*Task details*. Give back exactly the lines of the data below, starting with the line that has "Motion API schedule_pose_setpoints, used" and going on through the line that has "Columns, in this".

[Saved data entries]
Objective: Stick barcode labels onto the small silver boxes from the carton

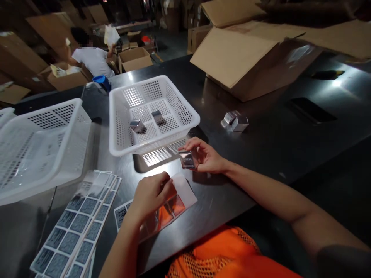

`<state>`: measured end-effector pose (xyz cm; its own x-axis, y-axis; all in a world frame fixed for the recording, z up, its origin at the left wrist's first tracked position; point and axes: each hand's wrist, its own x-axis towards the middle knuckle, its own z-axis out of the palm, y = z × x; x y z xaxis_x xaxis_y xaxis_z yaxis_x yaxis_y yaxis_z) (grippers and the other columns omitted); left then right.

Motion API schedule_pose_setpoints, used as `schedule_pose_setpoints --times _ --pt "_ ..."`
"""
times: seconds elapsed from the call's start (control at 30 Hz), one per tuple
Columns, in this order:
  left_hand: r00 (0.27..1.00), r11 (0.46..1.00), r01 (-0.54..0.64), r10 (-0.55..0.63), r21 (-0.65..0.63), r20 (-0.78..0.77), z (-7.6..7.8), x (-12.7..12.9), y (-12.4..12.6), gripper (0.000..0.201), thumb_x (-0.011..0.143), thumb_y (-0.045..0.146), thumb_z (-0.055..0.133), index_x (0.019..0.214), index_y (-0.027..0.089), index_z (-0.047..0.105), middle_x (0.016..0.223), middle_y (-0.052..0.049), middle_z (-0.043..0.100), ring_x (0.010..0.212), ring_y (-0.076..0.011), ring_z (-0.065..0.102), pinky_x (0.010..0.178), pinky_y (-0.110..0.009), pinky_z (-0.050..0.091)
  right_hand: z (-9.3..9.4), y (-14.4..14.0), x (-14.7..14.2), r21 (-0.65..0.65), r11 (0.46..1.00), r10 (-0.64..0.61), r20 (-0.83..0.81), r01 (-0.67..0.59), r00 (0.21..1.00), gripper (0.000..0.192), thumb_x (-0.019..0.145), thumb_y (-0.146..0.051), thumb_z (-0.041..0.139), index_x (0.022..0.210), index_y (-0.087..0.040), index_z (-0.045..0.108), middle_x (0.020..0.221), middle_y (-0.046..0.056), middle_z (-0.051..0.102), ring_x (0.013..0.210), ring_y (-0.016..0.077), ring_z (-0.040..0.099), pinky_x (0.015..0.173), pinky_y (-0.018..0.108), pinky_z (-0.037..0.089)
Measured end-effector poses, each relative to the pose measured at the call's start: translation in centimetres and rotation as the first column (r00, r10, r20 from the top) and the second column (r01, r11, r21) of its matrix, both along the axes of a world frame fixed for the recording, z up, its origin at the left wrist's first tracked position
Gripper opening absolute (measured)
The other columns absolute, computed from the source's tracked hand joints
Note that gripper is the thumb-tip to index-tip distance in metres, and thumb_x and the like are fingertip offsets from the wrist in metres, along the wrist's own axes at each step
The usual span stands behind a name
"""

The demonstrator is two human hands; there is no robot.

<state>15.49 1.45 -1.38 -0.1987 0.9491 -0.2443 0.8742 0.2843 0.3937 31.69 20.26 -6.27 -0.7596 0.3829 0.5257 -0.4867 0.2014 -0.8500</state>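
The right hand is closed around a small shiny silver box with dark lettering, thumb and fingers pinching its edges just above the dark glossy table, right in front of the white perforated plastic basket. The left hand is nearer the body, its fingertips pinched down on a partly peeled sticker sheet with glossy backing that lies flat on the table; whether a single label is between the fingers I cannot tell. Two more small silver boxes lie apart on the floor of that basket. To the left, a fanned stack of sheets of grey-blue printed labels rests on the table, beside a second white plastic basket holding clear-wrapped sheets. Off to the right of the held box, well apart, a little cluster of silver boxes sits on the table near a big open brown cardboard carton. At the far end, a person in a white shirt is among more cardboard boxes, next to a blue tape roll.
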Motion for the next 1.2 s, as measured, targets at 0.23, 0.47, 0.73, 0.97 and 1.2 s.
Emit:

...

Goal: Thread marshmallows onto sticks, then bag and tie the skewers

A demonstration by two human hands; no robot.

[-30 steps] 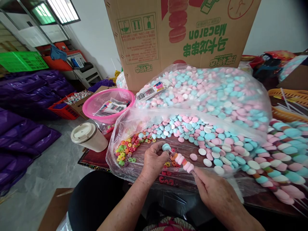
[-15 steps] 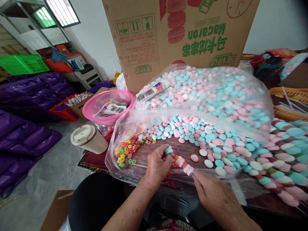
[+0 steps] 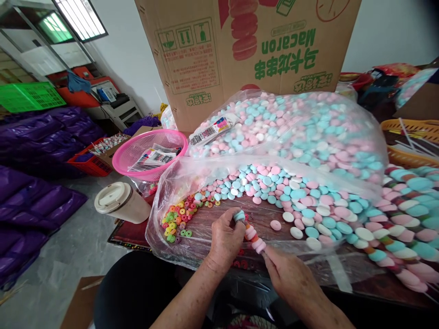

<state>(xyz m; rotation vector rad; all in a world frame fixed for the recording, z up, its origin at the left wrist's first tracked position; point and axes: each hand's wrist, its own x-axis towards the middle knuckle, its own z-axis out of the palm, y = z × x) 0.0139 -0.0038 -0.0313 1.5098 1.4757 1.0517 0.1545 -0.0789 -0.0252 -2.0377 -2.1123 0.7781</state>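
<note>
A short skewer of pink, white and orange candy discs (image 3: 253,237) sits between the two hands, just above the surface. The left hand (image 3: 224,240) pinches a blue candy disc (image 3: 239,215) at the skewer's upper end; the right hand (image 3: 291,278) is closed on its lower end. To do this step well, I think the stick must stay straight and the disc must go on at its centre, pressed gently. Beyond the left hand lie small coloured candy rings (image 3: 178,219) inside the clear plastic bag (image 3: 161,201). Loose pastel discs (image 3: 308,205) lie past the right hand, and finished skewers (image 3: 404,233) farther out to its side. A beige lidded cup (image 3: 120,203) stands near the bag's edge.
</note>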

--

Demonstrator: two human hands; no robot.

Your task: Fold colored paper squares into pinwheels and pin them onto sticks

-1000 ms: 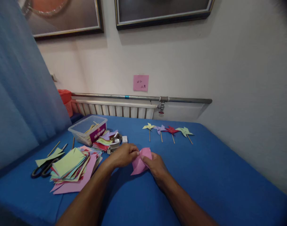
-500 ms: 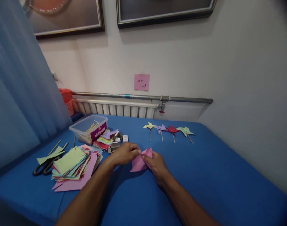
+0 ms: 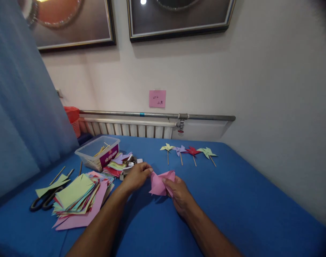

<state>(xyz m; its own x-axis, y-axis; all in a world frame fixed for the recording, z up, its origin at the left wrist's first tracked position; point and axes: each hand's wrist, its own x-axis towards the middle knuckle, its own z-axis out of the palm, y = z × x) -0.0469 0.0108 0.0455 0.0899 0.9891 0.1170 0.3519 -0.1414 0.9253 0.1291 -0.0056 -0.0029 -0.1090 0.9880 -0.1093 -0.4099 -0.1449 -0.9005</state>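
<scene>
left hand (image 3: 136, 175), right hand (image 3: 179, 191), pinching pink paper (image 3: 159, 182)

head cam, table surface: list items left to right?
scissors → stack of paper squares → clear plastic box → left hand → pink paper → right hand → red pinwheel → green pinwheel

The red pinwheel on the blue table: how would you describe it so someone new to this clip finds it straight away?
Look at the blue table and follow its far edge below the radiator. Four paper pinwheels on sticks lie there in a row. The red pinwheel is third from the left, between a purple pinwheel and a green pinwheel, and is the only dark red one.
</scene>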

*Solution to the problem*.
Motion API schedule_pose_setpoints, used as `schedule_pose_setpoints --times _ --pt "_ ..."`
"""
times: seconds elapsed from the call's start (control at 30 Hz), one per tuple
Columns, in this order:

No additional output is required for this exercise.